Fragment
Kreunend richtte Zilt zich op en opende zijn bek.
Het beetje vuur dat hij uitstootte, verlichtte het uiteinde van de stok, die onmiddellijk vlam vatte.
'Volgende keer een beetje sneller, jij kleine rotzak, anders ga je er meteen aan', grauwde de Sloeger.
Hij gaf een trap tegen de kooi, slofte weg en verdween in het struikgewas erachter.
'Zilt. Dit moet Zilt zijn', dacht Luuk.
'Zilt,' riep hij zacht, maar het draakje verroerde geen vin.
'Hij hoort je niet; je droomt immers', hoorde hij iemand zeggen.
Een natte neus drukte tegen zijn hand.
'Ben jij dat, Mees?'
Hij keek opzij, de zwarte herder stond naast hem.
'Hoe kom jij dan hier?', vroeg Luuk.
'Ik ga waar jij gaat,' bromde Mees zachtjes, 'dus ook mee je dromen in.'
'We moeten hem redden', zei Luuk.
'Ja, dat moeten we zeker. Ik vind hem wel', zei Mees.
Met een schok werd Luuk wakker.
Het schemerde nog.
Mees lag op het voeteneind en tilde zijn kop op.
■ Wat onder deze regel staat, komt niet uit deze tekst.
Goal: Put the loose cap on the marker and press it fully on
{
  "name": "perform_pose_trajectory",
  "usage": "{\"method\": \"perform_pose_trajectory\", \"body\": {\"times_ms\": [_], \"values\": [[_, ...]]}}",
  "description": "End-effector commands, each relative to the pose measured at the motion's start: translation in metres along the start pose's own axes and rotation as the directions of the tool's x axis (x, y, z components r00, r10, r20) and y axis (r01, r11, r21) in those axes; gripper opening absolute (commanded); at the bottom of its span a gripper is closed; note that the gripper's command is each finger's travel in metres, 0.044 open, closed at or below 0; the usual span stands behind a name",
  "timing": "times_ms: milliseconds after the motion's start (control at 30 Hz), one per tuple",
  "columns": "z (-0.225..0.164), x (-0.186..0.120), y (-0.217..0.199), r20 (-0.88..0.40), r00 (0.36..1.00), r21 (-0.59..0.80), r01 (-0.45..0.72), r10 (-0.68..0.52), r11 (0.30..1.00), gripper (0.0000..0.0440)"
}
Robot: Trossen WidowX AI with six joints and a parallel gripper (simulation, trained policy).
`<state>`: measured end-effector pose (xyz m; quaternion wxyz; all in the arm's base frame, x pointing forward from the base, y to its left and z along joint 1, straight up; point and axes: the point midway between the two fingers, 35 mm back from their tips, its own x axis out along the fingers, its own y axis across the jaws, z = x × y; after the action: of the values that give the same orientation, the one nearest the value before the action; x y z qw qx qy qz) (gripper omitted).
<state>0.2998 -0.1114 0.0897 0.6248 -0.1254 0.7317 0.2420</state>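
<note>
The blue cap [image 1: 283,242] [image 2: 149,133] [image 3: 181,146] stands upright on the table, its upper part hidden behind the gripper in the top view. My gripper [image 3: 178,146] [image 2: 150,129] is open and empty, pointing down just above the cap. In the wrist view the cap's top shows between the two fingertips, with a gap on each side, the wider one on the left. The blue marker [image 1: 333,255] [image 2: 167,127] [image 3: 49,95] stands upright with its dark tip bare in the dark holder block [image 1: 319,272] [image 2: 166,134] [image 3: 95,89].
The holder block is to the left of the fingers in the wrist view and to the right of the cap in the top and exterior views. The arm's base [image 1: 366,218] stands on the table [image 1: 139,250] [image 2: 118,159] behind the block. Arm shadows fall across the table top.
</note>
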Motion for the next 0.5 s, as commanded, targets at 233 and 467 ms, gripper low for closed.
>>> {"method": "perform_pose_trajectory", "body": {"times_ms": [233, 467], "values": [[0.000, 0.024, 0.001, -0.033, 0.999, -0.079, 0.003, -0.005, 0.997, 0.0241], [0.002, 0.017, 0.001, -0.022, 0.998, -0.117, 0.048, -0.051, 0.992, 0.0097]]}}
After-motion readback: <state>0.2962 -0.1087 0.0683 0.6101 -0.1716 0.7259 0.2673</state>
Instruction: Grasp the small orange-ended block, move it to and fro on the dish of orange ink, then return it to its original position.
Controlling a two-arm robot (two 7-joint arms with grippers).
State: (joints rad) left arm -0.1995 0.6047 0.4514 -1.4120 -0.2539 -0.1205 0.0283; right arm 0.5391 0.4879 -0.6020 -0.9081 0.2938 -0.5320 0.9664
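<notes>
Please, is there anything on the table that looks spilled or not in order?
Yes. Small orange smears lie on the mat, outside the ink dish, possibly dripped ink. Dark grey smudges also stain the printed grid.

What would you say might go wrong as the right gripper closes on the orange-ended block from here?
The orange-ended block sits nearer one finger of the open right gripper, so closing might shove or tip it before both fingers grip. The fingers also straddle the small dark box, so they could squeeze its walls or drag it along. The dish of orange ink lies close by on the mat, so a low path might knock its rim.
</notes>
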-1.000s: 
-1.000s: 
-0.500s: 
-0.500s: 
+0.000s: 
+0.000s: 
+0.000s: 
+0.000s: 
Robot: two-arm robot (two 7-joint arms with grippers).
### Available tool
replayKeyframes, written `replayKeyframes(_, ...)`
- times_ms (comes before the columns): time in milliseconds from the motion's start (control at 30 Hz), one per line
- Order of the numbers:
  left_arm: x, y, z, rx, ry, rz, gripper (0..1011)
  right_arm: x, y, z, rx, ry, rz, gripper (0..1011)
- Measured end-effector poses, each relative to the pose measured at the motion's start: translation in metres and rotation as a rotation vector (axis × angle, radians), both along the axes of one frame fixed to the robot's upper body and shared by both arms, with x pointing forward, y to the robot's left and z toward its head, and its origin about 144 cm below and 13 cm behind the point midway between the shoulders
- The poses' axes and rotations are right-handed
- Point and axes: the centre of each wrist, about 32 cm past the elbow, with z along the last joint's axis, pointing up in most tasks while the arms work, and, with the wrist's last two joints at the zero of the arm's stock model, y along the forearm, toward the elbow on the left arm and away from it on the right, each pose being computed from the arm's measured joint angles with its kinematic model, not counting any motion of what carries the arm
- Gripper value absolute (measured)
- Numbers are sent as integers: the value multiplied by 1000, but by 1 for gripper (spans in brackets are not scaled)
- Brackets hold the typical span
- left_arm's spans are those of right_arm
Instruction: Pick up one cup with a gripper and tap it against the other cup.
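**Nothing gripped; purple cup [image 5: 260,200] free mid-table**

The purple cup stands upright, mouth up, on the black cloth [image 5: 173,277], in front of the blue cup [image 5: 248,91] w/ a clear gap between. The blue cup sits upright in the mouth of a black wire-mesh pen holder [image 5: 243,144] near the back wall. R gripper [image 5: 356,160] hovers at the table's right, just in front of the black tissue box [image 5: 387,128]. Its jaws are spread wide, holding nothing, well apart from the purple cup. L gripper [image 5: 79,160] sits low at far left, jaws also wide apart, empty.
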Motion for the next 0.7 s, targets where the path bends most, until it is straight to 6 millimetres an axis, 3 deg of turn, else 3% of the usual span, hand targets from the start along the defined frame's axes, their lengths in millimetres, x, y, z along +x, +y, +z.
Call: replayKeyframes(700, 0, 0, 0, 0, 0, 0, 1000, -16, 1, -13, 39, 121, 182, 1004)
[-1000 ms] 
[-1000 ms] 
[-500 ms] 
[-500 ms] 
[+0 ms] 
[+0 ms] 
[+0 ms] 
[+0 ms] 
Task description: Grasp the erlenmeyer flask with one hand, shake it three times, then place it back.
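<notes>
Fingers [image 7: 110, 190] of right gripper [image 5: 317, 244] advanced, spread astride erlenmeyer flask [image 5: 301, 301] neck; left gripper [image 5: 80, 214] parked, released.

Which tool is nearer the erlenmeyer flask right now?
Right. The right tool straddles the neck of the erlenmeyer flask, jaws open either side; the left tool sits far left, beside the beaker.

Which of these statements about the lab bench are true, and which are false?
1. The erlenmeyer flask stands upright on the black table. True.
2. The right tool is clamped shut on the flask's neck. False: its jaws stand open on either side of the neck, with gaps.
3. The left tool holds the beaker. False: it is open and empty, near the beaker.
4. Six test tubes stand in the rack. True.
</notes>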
'Echt, ik vind hem wel,' hoorde hij de hond nogmaals zeggen.
'Maar eerst nog even rusten, want 't wordt een lange reis.'
De ogen van de herder vielen weer dicht.
Maar Luuk lag nog een hele tijd wakker, met het afschuwelijke beeld van het geketende draakje nog levendig voor zijn ogen.